Derivative of Inverse Trigonometric Functions

Inverse Trigonometric Functions

Inverse trigonometric functions - also called arcus functions, cyclometric functions, or anti-trigonometric functions - are used to find the angle corresponding to a given trigonometric value. In simple terms, if a trigonometric function gives you the ratio of sides of a triangle, its inverse tells you the angle that produces that ratio. These functions form the backbone of higher-level calculus, particularly when dealing with derivatives and integration.

Inverse trigonometric functions are the inverse of standard trigonometric functions like $\sin$, $\cos$, $\tan$, $\cot$, $\sec$, and $\csc$.

Domains of Inverse Trigonometric Functions

The domain defines the set of all possible input values for which the inverse trigonometric functions are defined:

1. $\sin^{-1}x$, domain: $[-1, 1]$

2. $\cos^{-1}x$, domain: $[-1, 1]$

3. $\tan^{-1}x$, domain: $\mathbb{R}$

4. $\csc^{-1}x$, domain: $(-\infty, -1] \cup [1, \infty)$

5. $\sec^{-1}x$, domain: $(-\infty, -1] \cup [1, \infty)$

6. $\cot^{-1}x$, domain: $\mathbb{R}$

Principal Values of Inverse Trigonometric Functions

The principal value defines the main range for which the inverse trigonometric function gives a unique value.

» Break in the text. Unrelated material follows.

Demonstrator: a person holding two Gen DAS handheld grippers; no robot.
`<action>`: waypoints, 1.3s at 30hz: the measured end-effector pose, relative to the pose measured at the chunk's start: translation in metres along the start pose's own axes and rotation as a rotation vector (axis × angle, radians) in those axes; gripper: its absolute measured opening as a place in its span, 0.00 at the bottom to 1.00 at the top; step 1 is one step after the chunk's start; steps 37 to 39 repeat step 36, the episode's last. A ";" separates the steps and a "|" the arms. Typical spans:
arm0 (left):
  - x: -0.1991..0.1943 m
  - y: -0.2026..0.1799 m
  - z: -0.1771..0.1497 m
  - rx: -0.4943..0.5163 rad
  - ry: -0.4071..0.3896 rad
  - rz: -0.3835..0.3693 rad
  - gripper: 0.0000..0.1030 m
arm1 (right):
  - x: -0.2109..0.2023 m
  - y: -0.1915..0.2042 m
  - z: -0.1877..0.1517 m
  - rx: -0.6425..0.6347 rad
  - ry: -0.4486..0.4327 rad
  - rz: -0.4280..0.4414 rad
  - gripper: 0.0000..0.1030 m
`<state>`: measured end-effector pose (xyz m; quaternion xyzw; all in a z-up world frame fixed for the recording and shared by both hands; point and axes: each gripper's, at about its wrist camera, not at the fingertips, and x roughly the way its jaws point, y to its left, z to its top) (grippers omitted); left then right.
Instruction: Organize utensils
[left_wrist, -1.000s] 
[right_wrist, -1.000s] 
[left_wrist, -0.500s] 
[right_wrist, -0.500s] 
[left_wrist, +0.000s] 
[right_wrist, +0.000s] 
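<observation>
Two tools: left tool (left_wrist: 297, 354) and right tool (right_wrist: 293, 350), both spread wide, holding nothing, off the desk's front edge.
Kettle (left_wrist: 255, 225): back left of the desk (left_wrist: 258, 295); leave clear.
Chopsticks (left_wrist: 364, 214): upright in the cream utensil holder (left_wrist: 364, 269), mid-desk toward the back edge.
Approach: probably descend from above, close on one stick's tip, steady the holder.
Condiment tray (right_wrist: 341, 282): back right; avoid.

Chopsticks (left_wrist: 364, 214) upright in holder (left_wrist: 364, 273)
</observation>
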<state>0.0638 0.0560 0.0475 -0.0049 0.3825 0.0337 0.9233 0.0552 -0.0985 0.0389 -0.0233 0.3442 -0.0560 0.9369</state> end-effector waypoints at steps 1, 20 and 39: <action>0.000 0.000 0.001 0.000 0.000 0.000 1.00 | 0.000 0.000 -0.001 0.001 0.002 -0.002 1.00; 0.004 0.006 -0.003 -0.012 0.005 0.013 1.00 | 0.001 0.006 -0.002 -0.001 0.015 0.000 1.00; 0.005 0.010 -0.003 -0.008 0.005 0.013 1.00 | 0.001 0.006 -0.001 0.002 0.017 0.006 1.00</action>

1. $\sin^{-1}(\sin \theta) = \theta$, for all $\theta \in \left[-\frac{\pi}{2}, \frac{\pi}{2}\right]$

2. $\cos^{-1}(\cos \theta) = \theta$, for all $\theta \in [0, \pi]$

3. $\tan^{-1}(\tan \theta) = \theta$, for all $\theta \in \left(-\frac{\pi}{2}, \frac{\pi}{2}\right)$

4. $\cot^{-1}(\cot \theta) = \theta$, for all $\theta \in (0, \pi)$

5. $\sec^{-1}(\sec \theta) = \theta$, for all $\theta \in [0, \pi] - {\frac{\pi}{2}}$

6. $\csc^{-1}(\csc \theta) = \theta$, for all $\theta \in \left[-\frac{\pi}{2}, \frac{\pi}{2}\right] - {0}$

Range and Restrictions for Each Inverse Function

Each inverse trigonometric function comes with restrictions to ensure it gives a unique output angle for every valid input value of $x$.

For instance:

• $\sin^{-1}(x)$ and $\tan^{-1}(x)$ are odd functions, meaning $\sin^{-1}(-x) = -\sin^{-1}(x)$ and $\tan^{-1}(-x) = -\tan^{-1}(x)$.

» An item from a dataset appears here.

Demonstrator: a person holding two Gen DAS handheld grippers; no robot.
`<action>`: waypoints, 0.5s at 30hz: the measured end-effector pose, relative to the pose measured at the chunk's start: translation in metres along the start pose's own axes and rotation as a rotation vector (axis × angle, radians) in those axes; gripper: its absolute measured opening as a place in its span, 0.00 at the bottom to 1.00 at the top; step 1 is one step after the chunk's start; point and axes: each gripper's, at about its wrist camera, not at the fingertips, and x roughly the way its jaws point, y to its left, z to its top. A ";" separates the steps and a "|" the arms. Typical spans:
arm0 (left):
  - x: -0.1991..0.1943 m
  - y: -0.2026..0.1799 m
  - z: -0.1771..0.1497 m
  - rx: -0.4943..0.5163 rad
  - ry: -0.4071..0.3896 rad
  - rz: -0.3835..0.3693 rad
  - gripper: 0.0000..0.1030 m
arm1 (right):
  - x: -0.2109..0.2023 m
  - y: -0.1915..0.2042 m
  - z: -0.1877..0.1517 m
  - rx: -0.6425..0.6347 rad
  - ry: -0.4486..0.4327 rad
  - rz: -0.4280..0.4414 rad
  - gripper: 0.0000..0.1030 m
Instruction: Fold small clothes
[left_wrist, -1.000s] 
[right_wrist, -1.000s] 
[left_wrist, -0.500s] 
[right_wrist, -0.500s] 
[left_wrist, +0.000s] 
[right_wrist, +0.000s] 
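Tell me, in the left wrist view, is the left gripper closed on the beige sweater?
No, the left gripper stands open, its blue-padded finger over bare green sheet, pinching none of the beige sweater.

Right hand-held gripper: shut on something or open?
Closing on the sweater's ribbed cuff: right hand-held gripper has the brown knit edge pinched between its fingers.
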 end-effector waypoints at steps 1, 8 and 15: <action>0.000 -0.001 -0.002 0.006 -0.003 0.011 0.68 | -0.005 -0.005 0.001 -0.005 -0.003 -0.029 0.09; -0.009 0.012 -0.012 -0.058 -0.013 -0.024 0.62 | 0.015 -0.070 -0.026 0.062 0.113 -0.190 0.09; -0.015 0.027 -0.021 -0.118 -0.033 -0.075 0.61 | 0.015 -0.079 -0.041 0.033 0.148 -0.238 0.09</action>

• $\cos^{-1}(x)$, on the other hand, is neither odd nor even, because it doesn’t show symmetry about the origin or the y-axis.

• $\sec^{-1}(x)$ and $\csc^{-1}(x)$ are defined only for $|x| \geq 1$, since their corresponding trigonometric values never lie between $-1$ and $1$.

Principal Values, Domains, and Ranges of Inverse Trigonometric Functions

To define an inverse function properly, each trigonometric function is restricted to a specific principal branch where it is one-to-one. The corresponding inverse is then defined on that range.

Differentiation of Inverse Trigonometric Functions

The derivatives of inverse trigonometric functions play an important role in calculus, especially in solving differentiation problems involving trigonometric identities, integration, and coordinate geometry. These formulas help you find the rate of change of an angle when its trigonometric ratio changes with respect to a variable like $x$.

This section includes a table of standard derivatives, followed by step-by-step derivations for each inverse trigonometric function - $\sin^{-1}x$, $\cos^{-1}x$, $\tan^{-1}x$, $\cot^{-1}x$, $\sec^{-1}x$, and $\csc^{-1}x$.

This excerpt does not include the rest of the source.